No mundo atual parece haver um gigantesco apetite por carícias que não é reconhecido conscientemente. Isto se vê claramente no uso das redes sociais, por exemplo. Muitas pessoas publicam, não tanto para expressar o que pensam e sentem, mas sim para conseguir as “curtidas” que confortam e validam.
Todas as ações orientadas para chamar a atenção dos outros, provavelmente partem da fome de carícias. É uma forma de gritar “aqui estou”. É uma forma de pedir que os outros reconheçam nossa existência, porque no fim das contas, não deixamos de ser mamíferos evoluídos, que precisam desesperadamente dos outros.
Acariciar e ser acariciado
Nem todos nós sabemos acariciar, nem todos permitimos que nos acariciem. Na verdade, são poucos os que estão suficientemente treinados nesta arte tão particular. A pergunta que surge então é: por que, se todos precisamos de carícias, algumas pessoas criam obstáculos quando elas são possíveis?
A resposta é uma só: por medo. É o medo que nos leva a erguer grandes barreiras frente aos outros a nos posicionarmos como seres perfeitamente autônomos e independentes, embora desejemos ardentemente ter vínculos estreitos com outras pessoas.
Constantemente é promovida a ideia de que o ideal reside na total independência, na ausência de condicionamento aos outros. O fato é que a ideia pegou tanto que muitos lutam diariamente para tornar realidade esta fantasia, como se a luta para defender a independência pudesse se sustentar eternamente nesse gesto de “ser do contra”, típico dos adolescentes.

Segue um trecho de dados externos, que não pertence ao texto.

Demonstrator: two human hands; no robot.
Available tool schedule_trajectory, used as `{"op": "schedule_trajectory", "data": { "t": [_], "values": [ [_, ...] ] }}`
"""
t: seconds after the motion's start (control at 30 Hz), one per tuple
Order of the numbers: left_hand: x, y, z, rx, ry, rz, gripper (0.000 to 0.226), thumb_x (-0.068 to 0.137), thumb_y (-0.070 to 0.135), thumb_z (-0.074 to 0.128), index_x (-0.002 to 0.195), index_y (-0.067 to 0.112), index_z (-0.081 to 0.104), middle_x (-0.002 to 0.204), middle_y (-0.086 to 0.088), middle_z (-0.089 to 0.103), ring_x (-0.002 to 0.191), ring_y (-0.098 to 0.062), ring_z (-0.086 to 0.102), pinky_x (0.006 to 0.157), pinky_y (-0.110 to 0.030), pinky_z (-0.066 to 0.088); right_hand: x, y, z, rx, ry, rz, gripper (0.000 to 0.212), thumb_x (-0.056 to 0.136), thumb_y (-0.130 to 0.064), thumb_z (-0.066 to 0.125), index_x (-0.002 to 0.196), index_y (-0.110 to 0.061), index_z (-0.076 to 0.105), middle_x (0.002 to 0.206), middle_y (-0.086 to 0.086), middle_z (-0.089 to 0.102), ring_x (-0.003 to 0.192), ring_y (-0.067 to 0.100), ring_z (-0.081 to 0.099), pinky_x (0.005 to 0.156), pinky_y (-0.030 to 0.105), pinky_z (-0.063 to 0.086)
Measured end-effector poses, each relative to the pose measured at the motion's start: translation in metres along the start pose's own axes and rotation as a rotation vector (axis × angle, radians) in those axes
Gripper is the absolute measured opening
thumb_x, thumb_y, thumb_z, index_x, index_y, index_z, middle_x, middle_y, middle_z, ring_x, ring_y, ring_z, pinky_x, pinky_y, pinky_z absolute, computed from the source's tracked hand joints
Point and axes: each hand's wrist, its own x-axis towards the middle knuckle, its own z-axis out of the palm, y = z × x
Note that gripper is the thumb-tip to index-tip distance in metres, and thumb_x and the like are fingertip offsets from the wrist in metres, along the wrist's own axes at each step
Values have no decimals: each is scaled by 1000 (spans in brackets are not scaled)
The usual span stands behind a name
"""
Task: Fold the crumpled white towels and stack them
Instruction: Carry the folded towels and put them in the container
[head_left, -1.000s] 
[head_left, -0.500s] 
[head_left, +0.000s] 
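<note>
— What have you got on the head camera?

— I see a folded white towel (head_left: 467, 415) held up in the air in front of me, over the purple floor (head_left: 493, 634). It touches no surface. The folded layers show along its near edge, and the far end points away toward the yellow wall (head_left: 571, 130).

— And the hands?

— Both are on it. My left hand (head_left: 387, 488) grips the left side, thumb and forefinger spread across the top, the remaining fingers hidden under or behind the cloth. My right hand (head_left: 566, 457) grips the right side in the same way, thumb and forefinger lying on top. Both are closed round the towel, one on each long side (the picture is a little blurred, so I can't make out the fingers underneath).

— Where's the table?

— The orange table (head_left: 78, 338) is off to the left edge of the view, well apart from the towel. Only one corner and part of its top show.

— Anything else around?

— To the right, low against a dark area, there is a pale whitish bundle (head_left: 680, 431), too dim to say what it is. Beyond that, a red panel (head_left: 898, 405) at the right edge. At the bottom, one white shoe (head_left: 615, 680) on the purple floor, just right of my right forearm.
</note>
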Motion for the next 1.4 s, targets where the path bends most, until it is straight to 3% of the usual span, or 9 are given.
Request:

Mas, como diz a frase, transformam-se em “carvalhos que primeiro se quebram, antes de se curvar”. Embora isso possa ser visto como uma grande virtude em certos âmbitos, o fato é que o preço emocional que se paga é muito alto.
As pessoas verdadeiramente fortes não nascem do trato rude ou da independência inflexível. É justamente o contrário: quem conta com um entorno que é capaz de dar carícias em abundancia terá mais recursos emocionais para enfrentar a adversidade. Acariciar e ser acariciado é um recurso que engrandece e torna a existência mais feliz.